**Aim of the exercise:** Once you have read the listing below, output it again exactly.

**Data segment:**

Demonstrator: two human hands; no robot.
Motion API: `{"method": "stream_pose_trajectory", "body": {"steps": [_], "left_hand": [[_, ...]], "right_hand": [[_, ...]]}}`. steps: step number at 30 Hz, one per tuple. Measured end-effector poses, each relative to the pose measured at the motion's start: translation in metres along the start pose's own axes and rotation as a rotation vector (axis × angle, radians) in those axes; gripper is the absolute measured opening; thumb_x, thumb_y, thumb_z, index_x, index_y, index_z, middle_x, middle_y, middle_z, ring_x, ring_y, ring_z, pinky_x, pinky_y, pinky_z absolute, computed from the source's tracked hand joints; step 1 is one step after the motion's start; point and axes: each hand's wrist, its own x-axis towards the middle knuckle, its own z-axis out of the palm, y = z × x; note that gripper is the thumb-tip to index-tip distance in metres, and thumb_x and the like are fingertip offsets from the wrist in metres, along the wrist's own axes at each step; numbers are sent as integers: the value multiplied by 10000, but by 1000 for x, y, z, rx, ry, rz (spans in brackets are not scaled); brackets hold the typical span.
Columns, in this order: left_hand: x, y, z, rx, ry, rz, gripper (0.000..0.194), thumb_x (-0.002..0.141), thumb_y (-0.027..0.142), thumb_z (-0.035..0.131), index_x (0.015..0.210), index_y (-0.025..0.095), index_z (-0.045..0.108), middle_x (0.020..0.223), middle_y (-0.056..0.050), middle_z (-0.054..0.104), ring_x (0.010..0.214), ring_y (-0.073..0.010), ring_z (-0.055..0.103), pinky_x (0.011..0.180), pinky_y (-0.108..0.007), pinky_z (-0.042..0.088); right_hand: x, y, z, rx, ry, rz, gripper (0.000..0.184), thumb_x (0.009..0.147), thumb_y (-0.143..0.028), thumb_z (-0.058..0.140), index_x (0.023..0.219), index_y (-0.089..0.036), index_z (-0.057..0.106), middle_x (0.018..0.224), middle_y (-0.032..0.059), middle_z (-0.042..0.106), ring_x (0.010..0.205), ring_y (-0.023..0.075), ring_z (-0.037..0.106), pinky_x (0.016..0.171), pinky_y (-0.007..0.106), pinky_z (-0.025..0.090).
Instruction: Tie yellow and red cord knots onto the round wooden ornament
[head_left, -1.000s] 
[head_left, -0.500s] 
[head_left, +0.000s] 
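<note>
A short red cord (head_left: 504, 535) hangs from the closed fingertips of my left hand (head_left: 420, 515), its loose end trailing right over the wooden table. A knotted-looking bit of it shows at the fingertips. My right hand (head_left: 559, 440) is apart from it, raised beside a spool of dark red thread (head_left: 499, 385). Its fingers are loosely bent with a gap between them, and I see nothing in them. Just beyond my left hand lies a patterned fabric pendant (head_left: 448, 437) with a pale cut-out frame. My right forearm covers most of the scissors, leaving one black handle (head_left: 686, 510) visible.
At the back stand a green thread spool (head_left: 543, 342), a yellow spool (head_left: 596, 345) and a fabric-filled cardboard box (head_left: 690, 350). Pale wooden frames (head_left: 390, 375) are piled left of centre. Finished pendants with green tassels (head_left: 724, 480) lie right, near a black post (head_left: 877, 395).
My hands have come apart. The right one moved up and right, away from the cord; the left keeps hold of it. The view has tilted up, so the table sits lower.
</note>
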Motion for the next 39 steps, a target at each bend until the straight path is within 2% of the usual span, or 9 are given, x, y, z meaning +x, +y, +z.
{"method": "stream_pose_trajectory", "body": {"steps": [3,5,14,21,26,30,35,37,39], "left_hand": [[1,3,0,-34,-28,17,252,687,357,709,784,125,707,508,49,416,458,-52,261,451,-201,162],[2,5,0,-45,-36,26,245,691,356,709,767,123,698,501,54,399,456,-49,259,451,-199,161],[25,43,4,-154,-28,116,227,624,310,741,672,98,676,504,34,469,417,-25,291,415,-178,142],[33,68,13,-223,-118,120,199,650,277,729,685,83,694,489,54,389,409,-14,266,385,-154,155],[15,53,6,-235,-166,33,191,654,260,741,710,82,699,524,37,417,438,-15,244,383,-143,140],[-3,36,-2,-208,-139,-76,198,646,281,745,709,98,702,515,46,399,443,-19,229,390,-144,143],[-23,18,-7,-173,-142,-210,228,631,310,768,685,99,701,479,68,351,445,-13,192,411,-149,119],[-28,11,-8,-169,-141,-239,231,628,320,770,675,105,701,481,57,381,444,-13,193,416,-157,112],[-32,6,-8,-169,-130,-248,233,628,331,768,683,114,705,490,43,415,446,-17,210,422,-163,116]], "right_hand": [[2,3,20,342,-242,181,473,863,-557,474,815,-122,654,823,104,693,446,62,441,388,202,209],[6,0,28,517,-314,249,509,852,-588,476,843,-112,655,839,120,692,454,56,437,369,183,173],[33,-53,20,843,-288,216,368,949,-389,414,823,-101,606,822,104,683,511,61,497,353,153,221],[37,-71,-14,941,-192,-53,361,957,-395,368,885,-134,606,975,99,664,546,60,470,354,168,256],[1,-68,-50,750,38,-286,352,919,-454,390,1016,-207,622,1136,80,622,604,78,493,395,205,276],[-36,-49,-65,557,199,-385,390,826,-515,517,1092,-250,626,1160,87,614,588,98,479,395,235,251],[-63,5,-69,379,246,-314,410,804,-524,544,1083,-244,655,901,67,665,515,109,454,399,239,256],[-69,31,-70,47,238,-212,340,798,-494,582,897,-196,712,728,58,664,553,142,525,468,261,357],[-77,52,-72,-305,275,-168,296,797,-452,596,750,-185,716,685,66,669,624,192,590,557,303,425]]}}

**Exercise solution:**
Demonstrator: two human hands; no robot.
Motion API: `{"method": "stream_pose_trajectory", "body": {"steps": [_], "left_hand": [[_, ...]], "right_hand": [[_, ...]]}}`. steps: step number at 30 Hz, one per tuple. Measured end-effector poses, each relative to the pose measured at the motion's start: translation in metres along the start pose's own axes and rotation as a rotation vector (axis × angle, radians) in those axes; gripper is the absolute measured opening; thumb_x, thumb_y, thumb_z, index_x, index_y, index_z, middle_x, middle_y, middle_z, ring_x, ring_y, ring_z, pinky_x, pinky_y, pinky_z absolute, computed from the source's tracked hand joints; step 1 is one step after the motion's start; point and axes: each hand's wrist, its own x-axis towards the middle knuckle, its own z-axis out of the palm, y = z × x; note that gripper is the thumb-tip to index-tip distance in metres, and thumb_x and the like are fingertip offsets from the wrist in metres, along the wrist's own axes at each step; numbers are sent as integers: the value multiplied by 10000, but by 1000 for x, y, z, rx, ry, rz (spans in brackets are not scaled); brackets hold the typical span.
Columns, in this order: left_hand: x, y, z, rx, ry, rz, gripper (0.000..0.194), thumb_x (-0.002..0.141), thumb_y (-0.027..0.142), thumb_z (-0.035..0.131), index_x (0.015..0.210), index_y (-0.025..0.095), index_z (-0.045..0.108), middle_x (0.020..0.223), middle_y (-0.056..0.050), middle_z (-0.054..0.104), ring_x (0.010..0.214), ring_y (-0.073..0.010), ring_z (-0.055..0.103), pinky_x (0.011..0.180), pinky_y (-0.108..0.007), pinky_z (-0.042..0.088); right_hand: x, y, z, rx, ry, rz, gripper (0.000..0.184), thumb_x (0.009..0.147), thumb_y (-0.143..0.028), thumb_z (-0.058..0.140), index_x (0.023..0.219), index_y (-0.089..0.036), index_z (-0.057..0.106), middle_x (0.018..0.224), middle_y (-0.032..0.059), middle_z (-0.042..0.106), ring_x (0.010..0.205), ring_y (-0.023..0.075), ring_z (-0.037..0.106), pinky_x (0.016..0.171), pinky_y (-0.007..0.106), pinky_z (-0.025..0.090).
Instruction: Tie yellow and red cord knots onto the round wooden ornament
[head_left, -1.000s] 
[head_left, -0.500s] 
[head_left, +0.000s] 
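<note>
A short red cord (head_left: 504, 535) hangs from the closed fingertips of my left hand (head_left: 420, 515), its loose end trailing right over the wooden table. A knotted-looking bit of it shows at the fingertips. My right hand (head_left: 559, 440) is apart from it, raised beside a spool of dark red thread (head_left: 499, 385). Its fingers are loosely bent with a gap between them, and I see nothing in them. Just beyond my left hand lies a patterned fabric pendant (head_left: 448, 437) with a pale cut-out frame. My right forearm covers most of the scissors, leaving one black handle (head_left: 686, 510) visible.
At the back stand a green thread spool (head_left: 543, 342), a yellow spool (head_left: 596, 345) and a fabric-filled cardboard box (head_left: 690, 350). Pale wooden frames (head_left: 390, 375) are piled left of centre. Finished pendants with green tassels (head_left: 724, 480) lie right, near a black post (head_left: 877, 395).
My hands have come apart. The right one moved up and right, away from the cord; the left keeps hold of it. The view has tilted up, so the table sits lower.
</note>
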Motion for the next 39 steps, a target at each bend until the straight path is within 2% of the usual span, or 9 are given, x, y, z meaning +x, +y, +z.
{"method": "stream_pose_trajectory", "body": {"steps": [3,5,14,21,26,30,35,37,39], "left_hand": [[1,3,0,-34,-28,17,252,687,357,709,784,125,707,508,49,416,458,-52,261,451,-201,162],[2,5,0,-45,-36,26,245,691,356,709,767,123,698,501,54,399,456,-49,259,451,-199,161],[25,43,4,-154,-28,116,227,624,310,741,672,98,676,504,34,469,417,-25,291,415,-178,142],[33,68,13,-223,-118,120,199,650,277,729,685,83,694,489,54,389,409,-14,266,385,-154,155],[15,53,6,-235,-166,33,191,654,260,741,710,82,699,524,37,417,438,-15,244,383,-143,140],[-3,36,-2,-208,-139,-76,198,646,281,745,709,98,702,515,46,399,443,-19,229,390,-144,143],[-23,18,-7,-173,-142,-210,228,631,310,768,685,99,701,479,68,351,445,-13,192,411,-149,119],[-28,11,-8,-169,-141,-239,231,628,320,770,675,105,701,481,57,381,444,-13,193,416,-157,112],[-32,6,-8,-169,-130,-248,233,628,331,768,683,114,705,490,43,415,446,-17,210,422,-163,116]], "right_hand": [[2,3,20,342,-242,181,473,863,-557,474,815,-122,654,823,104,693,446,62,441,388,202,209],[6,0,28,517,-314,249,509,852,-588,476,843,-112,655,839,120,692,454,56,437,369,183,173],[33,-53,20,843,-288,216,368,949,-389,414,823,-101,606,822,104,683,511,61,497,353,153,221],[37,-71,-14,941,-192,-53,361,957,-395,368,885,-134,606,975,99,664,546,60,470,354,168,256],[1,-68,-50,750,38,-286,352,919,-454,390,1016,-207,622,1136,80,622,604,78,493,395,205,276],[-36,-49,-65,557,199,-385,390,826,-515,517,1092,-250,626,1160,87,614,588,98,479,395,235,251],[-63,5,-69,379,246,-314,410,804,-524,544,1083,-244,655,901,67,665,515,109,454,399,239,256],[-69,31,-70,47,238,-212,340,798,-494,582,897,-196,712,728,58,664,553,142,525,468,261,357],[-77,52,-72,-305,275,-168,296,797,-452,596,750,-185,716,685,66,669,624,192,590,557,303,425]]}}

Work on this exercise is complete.